Mumbai police can hold Kasab until December 24 while they prepare a formal charge sheet.

Many lawyers in the city, including the 1,000-member Bar Council, are refusing to represent Kasab. Angry members of the Hindu nationalist Shiv Sena party threw stones at the homes of three who said they would defend him, party officials said.

As evidence of tighter security in the still-nervous city, an evacuation drill was conducted on Wednesday at Mumbai’s domestic airport terminal to check the response of security agencies and airport officials to threats, an airport spokesman said.

All passenger areas, shops and offices at the terminal were evacuated for about 25 minutes, said spokesman Manish Kalghatgi.

“It was part of a planned annual exercise, and we are satisfied with our level of preparedness,” he said.

Lashkar-e-Taiba, on U.S. and U.N. terrorism lists, denies any involvement in the Mumbai attack or any links to al Qaeda and the Taliban.

“Lashkar-e-Taiba is engaged only in the struggle to liberate Kashmir from Indian occupation and Kashmir’s freedom struggle is legitimate,” LeT spokesman Abdullah Ghaznavi told Reuters by telephone in Srinagar.

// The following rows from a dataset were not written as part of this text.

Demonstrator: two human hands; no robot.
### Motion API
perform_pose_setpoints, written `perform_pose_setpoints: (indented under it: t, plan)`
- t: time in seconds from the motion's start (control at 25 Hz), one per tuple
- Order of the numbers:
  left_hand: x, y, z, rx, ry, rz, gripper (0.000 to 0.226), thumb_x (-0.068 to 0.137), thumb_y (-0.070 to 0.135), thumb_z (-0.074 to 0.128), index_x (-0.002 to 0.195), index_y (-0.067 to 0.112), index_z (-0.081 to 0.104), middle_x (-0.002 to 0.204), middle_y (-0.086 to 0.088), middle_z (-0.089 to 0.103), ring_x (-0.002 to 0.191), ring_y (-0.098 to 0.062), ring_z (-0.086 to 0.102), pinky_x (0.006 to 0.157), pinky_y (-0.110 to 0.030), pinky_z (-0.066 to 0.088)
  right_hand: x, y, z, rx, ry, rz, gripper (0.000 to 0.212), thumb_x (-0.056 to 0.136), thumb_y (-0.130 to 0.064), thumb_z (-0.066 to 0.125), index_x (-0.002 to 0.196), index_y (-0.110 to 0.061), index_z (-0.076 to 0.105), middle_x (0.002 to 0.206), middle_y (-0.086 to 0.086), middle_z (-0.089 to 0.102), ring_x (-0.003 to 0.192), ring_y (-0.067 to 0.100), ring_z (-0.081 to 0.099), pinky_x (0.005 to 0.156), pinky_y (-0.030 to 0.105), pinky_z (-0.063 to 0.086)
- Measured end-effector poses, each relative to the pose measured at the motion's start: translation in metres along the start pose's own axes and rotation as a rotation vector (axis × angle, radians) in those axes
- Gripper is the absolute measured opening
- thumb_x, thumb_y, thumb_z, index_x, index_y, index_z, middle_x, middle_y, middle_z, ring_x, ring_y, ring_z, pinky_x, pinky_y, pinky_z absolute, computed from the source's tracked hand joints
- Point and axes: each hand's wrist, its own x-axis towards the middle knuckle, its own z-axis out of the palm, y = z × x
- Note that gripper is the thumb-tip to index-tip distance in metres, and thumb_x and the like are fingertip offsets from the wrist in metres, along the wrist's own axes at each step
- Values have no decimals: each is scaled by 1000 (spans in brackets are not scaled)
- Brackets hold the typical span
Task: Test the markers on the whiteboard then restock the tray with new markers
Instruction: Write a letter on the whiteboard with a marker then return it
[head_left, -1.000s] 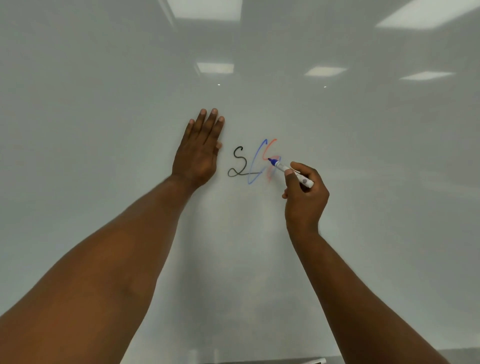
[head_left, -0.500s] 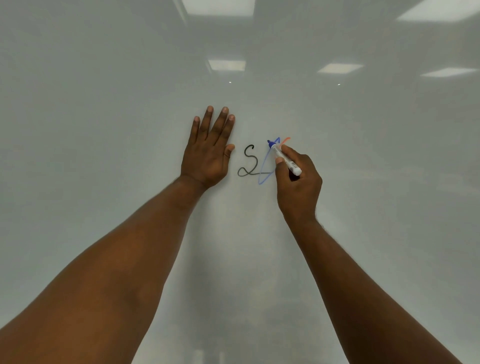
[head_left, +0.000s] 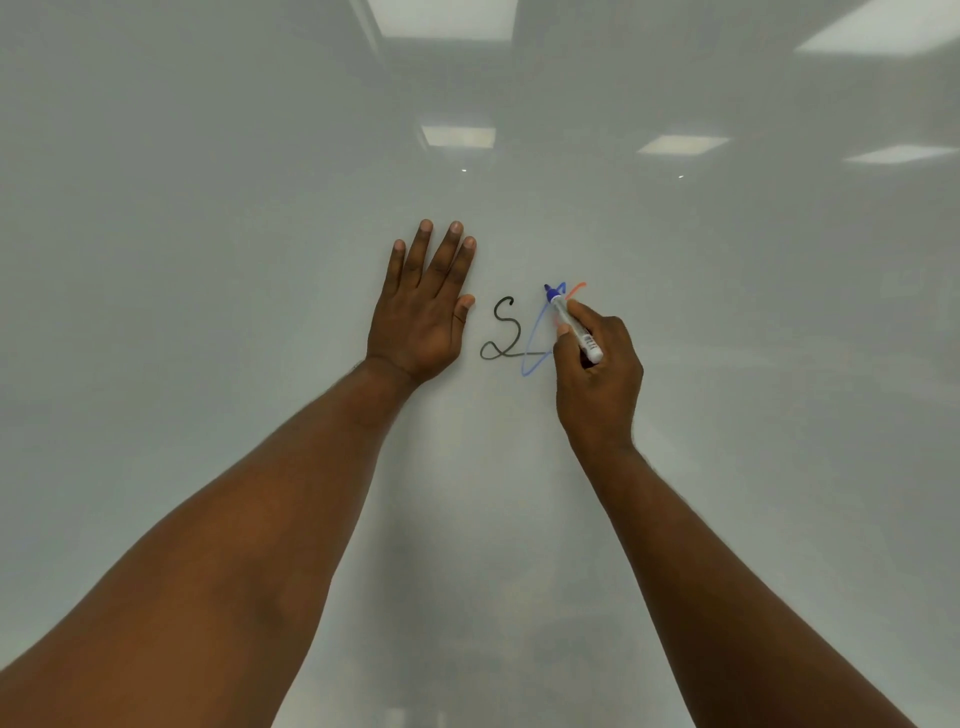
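The glossy whiteboard (head_left: 208, 260) fills the whole head view. My right hand (head_left: 597, 374) grips a blue marker (head_left: 571, 325) with a white barrel, its tip touching the board at the top of a blue scribble (head_left: 535, 343). A black squiggle (head_left: 504, 330) lies just left of the blue one, and a faint red stroke (head_left: 577, 289) shows behind the marker tip. My left hand (head_left: 423, 306) presses flat on the board with straight fingers, left of the black squiggle. No tray is in view.
Ceiling light panels (head_left: 457, 136) are reflected in the upper board. The board surface around the scribbles is bare white on all sides.
My right hand moved the marker tip up and left along the blue scribble, from its middle to its top. My left hand stays flat on the board.
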Motion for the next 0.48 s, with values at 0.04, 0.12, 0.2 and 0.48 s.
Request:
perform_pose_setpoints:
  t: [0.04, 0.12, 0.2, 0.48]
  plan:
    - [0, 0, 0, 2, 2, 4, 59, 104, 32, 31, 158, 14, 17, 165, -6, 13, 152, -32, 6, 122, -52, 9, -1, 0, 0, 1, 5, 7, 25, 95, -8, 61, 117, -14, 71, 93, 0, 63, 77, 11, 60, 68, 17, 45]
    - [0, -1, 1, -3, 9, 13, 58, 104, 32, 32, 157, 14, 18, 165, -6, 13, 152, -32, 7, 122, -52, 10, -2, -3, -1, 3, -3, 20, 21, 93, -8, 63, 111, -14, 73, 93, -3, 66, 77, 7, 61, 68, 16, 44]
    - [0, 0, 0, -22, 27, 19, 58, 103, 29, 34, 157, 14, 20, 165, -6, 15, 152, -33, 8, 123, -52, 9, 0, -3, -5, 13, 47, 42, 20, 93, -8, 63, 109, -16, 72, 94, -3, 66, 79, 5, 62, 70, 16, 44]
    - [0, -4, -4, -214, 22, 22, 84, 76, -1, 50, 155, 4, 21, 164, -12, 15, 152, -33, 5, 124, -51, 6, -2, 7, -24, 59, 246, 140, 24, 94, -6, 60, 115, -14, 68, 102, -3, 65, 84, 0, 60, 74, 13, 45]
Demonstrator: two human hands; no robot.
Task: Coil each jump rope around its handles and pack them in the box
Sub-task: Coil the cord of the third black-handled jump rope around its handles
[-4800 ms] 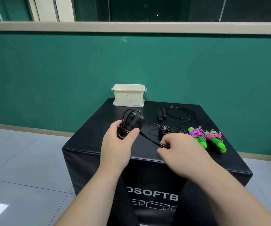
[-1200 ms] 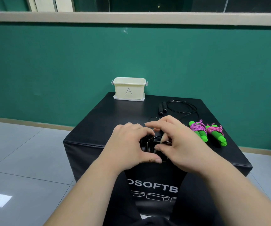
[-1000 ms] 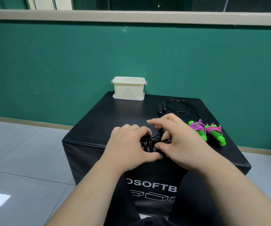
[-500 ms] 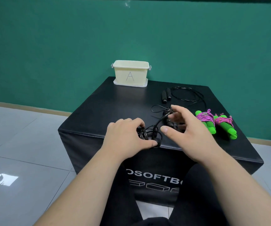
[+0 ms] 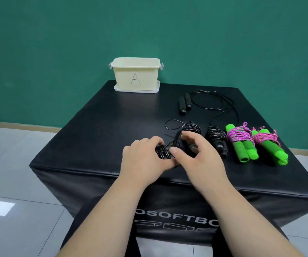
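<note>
My left hand (image 5: 143, 159) grips a black jump rope (image 5: 162, 152) coiled round its handles, low on the black padded block (image 5: 103, 127). The rope's loose end rises in a loop between the thumb and forefinger of my right hand (image 5: 202, 156), which curls over it. Partly under that hand lies a second coiled black rope (image 5: 193, 127), with a third (image 5: 216, 140) just to its right. An uncoiled black rope (image 5: 185, 104) lies further back. The cream box marked A (image 5: 135, 75) stands at the far edge, its inside hidden.
Two green-handled ropes wrapped in pink cord (image 5: 240, 143) (image 5: 269, 148) lie side by side at the right. A loose cord loop (image 5: 214, 101) of the uncoiled rope spreads behind them. A green wall rises behind the block and tiled floor lies around it.
The view has tilted down. My right hand has drawn off the bundle to the right, pulling the rope's end out into a loop. My left hand keeps its grip on the coil.
</note>
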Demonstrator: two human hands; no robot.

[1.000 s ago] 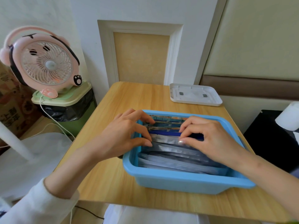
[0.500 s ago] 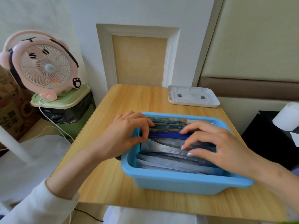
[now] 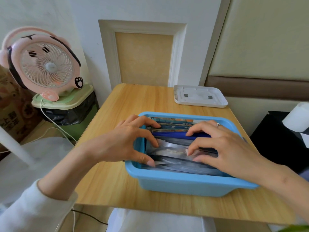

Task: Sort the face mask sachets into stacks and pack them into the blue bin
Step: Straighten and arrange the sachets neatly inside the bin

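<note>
Beneath both hands: face mask sachets (image 3: pixel 172 148), silver, blue and patterned, set on edge in the blue bin (image 3: pixel 184 185) on the worktop (image 3: pixel 117 181). Left hand (image 3: pixel 123 144): curled fingers (image 3: pixel 148 138) pinch silver sachets. Right hand (image 3: pixel 224 148): the same, further right. Beyond the fingertips: white tray (image 3: pixel 200 97).

- the bin (image 3: pixel 184 185) is sitting on the near right part of the table (image 3: pixel 133 104).
- the sachets (image 3: pixel 172 148) are standing on edge in the bin, one behind another.
- the left hand (image 3: pixel 123 144) is holding the sachets at their left end, and the right hand (image 3: pixel 222 148) at their right end.
- a tray (image 3: pixel 200 96) is lying on the table's far right corner, behind the bin.
- a fan (image 3: pixel 43 64) is sitting on a trash can (image 3: pixel 70 111) left of the table.
</note>
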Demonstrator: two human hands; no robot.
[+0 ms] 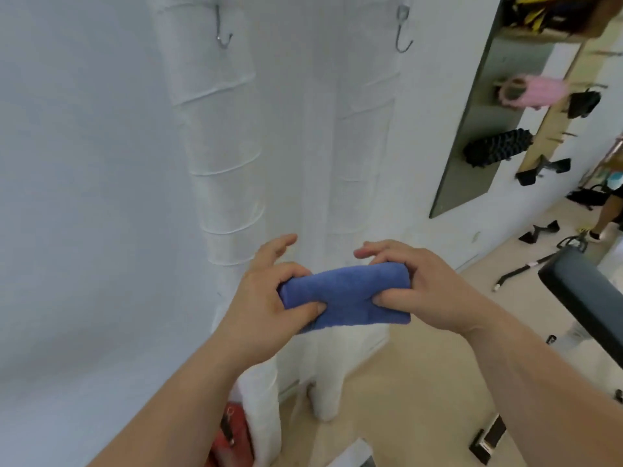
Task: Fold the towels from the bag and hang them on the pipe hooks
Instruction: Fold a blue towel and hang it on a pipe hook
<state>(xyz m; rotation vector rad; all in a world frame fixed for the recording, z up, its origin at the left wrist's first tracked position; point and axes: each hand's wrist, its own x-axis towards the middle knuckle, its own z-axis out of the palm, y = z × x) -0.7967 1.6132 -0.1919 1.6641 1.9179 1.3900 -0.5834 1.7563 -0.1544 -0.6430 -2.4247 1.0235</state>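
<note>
At the upper left of the frame a bare metal hook hangs in front of the left wrapped white pipe, with nothing on it. Low at the bottom left, beside the pipe's foot, something red shows, too cut off to name. In the lower middle the left hand pinches the left end of a blue towel, thumb on the near face and index finger curled over the top, the other fingers spread loose. The towel is already a compact folded bundle, held level in the air between both hands in front of the pipes. The right hand clamps its right end the same way, thumb pressed into the cloth. At the upper right centre a second bare hook hangs by the right pipe. Folding looks about finished; the next move likely calls for raising the bundle and draping it over a hook so it stays folded.
</note>
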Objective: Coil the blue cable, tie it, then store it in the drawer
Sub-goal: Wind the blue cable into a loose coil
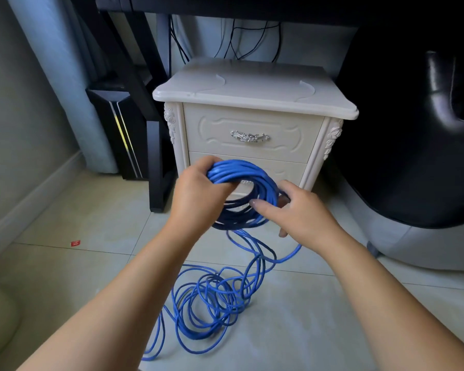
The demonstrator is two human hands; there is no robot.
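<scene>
One blue cable (241,167) is partly wound into a coil held before one white cabinet (252,87), and the rest lies in loose loops on the near floor (65,263). The left hand (196,194) grips the coil's far-left side, while the right hand (303,212) curls round strands at its right. Both of the cabinet's two drawers (252,124) are closed.

Lower drawer handle (245,182) half behind blue cable (248,167)
</scene>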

In New Delhi, police charged 11 militants they arrested over serial bomb blasts in the capital that killed 23 people and wounded scores in September. They gave no indication of whether the men had entered pleas.

Police said the 11 were members of the Indian Mujahideen and had been trained by LeT and accused them of involvement in other bombings in the city which killed more than 100 people this year.